Beaucoup d’autres personnes exprimèrent ainsi leur chagrin : Job, qui déchira son manteau sans manches lorsqu’il apprit la mort de ses enfants (Jb 1:20) ; ses trois prétendus amis qui, découvrant son état de santé, feignirent une manifestation de chagrin en pleurant, en déchirant leurs vêtements et en lançant de la poussière en l’air (Jb 2:12) ; Josué, après la défaite de Aï (Jos 7:6) ; le jeune homme qui annonça la mort du roi Saül (2S 1:2) ; David, quand il apprit la nouvelle (fausse) selon laquelle Absalom avait tué tous ses autres fils (2S 13:30, 31) ; le roi Hizqiya et ses serviteurs, qui déchirèrent leurs vêtements après avoir entendu les paroles prononcées par l’Assyrien Rabshaqé contre Jéhovah et Jérusalem (Is 37:1 ; 36:22) ; la reine Athalie également qui, comprenant que c’en était fini pour elle d’usurper le trône, “ déchira ses vêtements et se mit à crier : ‘ Conspiration ! Conspiration ! ’ ” — 2R 11:14.

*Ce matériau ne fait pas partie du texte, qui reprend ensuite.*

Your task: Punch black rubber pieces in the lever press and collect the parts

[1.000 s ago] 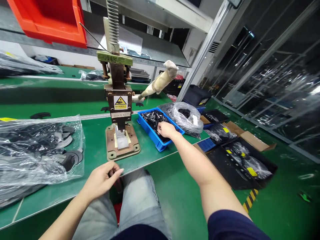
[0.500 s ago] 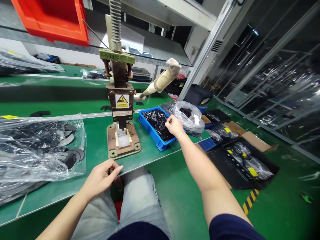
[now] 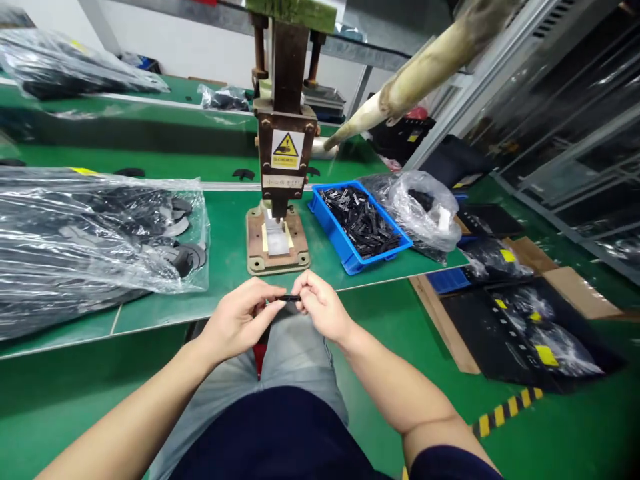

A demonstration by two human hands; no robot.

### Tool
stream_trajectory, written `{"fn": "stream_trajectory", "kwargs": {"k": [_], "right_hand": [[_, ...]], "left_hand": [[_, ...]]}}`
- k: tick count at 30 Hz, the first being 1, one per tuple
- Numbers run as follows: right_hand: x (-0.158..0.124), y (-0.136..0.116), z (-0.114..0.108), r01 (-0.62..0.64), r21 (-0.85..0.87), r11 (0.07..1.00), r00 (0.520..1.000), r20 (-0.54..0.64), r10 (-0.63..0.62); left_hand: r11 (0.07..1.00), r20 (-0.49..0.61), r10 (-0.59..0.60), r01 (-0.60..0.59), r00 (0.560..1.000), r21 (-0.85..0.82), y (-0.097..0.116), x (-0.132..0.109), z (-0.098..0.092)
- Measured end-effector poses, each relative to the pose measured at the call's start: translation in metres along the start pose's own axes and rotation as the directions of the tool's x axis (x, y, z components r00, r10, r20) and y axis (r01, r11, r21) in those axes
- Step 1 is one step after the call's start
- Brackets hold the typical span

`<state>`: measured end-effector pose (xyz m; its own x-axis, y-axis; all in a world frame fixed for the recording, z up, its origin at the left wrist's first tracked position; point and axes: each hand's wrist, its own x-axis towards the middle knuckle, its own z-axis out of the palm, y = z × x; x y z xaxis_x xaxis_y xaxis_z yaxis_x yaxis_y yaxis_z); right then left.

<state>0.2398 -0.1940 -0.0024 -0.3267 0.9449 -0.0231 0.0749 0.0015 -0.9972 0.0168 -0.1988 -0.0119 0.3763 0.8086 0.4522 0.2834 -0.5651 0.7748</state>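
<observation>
My left hand (image 3: 240, 320) and my right hand (image 3: 323, 307) meet in front of me at the table's near edge. Both pinch a small black part (image 3: 290, 298) held between their fingertips. Just beyond them stands a hand press (image 3: 283, 153) on a brown base plate (image 3: 277, 263), with a wrapped lever (image 3: 420, 70) sticking out to the upper right. A blue bin (image 3: 345, 250) full of small black parts sits right of the press.
A large clear plastic bag (image 3: 90, 240) of black flat pieces lies on the green table (image 3: 225, 227) at the left. A smaller plastic bag (image 3: 425, 210) sits right of the bin. Black trays and cardboard (image 3: 525, 327) lie on the floor at the right.
My right hand has left the blue bin and come back to my left hand with a small black part. Both hands now pinch it. The view has moved closer to the press.
</observation>
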Motion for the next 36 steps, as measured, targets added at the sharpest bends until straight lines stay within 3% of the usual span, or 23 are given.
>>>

Au crépuscule de l’histoire du royaume de Juda, il fut manifeste que le cœur du roi Yehoïaqim et de ses princes s’était endurci et était devenu insensible : à la lecture de la prophétie de Jérémie, qui annonçait les jugements de Jéhovah, ils ne ressentirent aucun effroi et “ ne déchirèrent pas non plus leurs vêtements ”. — Jr 36:24.
Toutefois, montrant que ces démonstrations peuvent être hypocrites, ou du moins manquer de sincérité, et qu’elles n’ont de valeur que si la personne ressent réellement du chagrin, Jéhovah s’adressa par l’intermédiaire du prophète Yoël au peuple de Juda en ces termes : “ Déchirez vos cœurs, et non pas vos vêtements ; et revenez à Jéhovah votre Dieu. ” — Yl 2:13.
Plus tard, lorsque Jésus répondit qu’en effet il était le Fils de Dieu, le grand prêtre Caïphe affecta une grande indignation en déchirant ses vêtements (Mt 26:65). Par contre, Paul et Barnabas, disciples de Jésus, manifestèrent un désarroi et une angoisse sincères en déchirant leurs vêtements de dessus à la vue des habitants de Lystres sur le point de les adorer. — Ac 14:8-18.
La Loi obligeait les lépreux à porter un vêtement déchiré (Lv 13:45), peut-être en raison du lien que faisaient les Hébreux entre la lèpre et la mort ; ce lien transparaît dans certains récits, par exemple celui qui concerne Miriam, dont on lit qu’elle était “ comme un enfant mort ” lorsqu’elle fut frappée par cette maladie redoutable (Nb 12:12). Le lépreux était donc tenu de porter un vêtement caractéristique, façon de porter son propre deuil puisqu’il était du nombre des ‘ morts vivants ’.
Emploi symbolique. Il est arrivé que certains déchirent leurs vêtements dans un but symbolique, tel Ahiya le prophète qui déchira le vêtement qu’il portait en 12 morceaux et dit à Yarobam d’en prendre 10 ; cela représentait la division du royaume de Salomon (1R 11:29-39). Pareillement, pour illustrer le rejet de la maison de Saül par Jéhovah, Samuel se servit de son manteau sans manches déchiré en l’arrachant à Saül qui s’y agrippait. — 1S 15:26-28.